ABOUT THIS EXERCISE:
What lines below mention the word "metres"? Copy each one.

SUPPLIED INFORMATION:
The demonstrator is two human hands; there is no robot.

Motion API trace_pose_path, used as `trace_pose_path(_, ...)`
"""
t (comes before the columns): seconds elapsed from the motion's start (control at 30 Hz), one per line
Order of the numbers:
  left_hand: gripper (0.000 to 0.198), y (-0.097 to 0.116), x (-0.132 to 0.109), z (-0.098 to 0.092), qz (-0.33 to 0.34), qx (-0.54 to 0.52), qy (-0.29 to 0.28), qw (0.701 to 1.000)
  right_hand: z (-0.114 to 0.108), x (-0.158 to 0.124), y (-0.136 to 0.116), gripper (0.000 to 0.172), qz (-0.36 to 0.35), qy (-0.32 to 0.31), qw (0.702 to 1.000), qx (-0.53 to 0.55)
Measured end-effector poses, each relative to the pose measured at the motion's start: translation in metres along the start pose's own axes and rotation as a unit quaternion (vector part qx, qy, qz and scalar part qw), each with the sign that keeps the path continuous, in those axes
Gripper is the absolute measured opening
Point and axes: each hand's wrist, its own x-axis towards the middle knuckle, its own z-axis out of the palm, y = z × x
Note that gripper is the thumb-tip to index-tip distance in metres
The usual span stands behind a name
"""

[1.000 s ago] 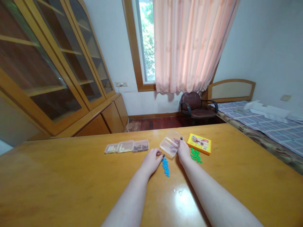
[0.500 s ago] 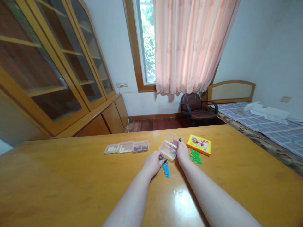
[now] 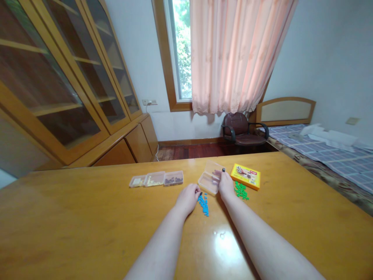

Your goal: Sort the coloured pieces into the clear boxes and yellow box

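Note:
My right hand point(image 3: 226, 185) grips the right side of a clear plastic box point(image 3: 209, 186), thumb on its edge and fingers showing through the plastic. The box's hinged lid stands open at the far side, and I see no pieces in it. My left hand point(image 3: 189, 196) is at the upper left of a pile of small blue building blocks point(image 3: 204, 206), thumb and fingers drawn together. Whatever lies between those fingertips is too small to tell. Small green building blocks point(image 3: 241, 191) lie loose to the right of my right hand.
Three clear boxes stand in a row at left: one with dark pieces point(image 3: 174, 179), two with pale pieces point(image 3: 155, 180). A yellow printed box point(image 3: 245, 176) lies behind the green blocks. Beyond the wooden table point(image 3: 87, 221) are an office chair point(image 3: 243, 130), a bed and a glass-fronted cabinet.
The clear box in my right hand has shifted slightly right, away from the blue pile. My left hand has drawn back a little to the left, uncovering more blue blocks.

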Motion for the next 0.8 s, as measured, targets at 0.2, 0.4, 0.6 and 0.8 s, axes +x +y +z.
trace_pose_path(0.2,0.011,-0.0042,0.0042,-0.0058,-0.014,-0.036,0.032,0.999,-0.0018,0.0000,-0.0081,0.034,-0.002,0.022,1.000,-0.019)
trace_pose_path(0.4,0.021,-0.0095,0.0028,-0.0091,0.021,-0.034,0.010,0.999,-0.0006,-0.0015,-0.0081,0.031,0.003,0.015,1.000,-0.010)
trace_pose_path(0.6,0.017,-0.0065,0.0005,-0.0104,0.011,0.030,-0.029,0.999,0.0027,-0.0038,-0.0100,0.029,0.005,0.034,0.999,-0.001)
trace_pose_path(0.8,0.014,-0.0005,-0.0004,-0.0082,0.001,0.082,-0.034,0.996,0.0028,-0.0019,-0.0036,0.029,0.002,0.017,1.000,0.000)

RESPONSE:
Measured end-effector poses, each relative to the pose measured at the motion's start: translation in metres along the start pose's own axes and rotation as a unit quaternion (vector part qx, qy, qz and scalar part qw), each with the sign that keeps the path continuous, in those axes
Note that gripper is the thumb-tip to index-tip distance in metres

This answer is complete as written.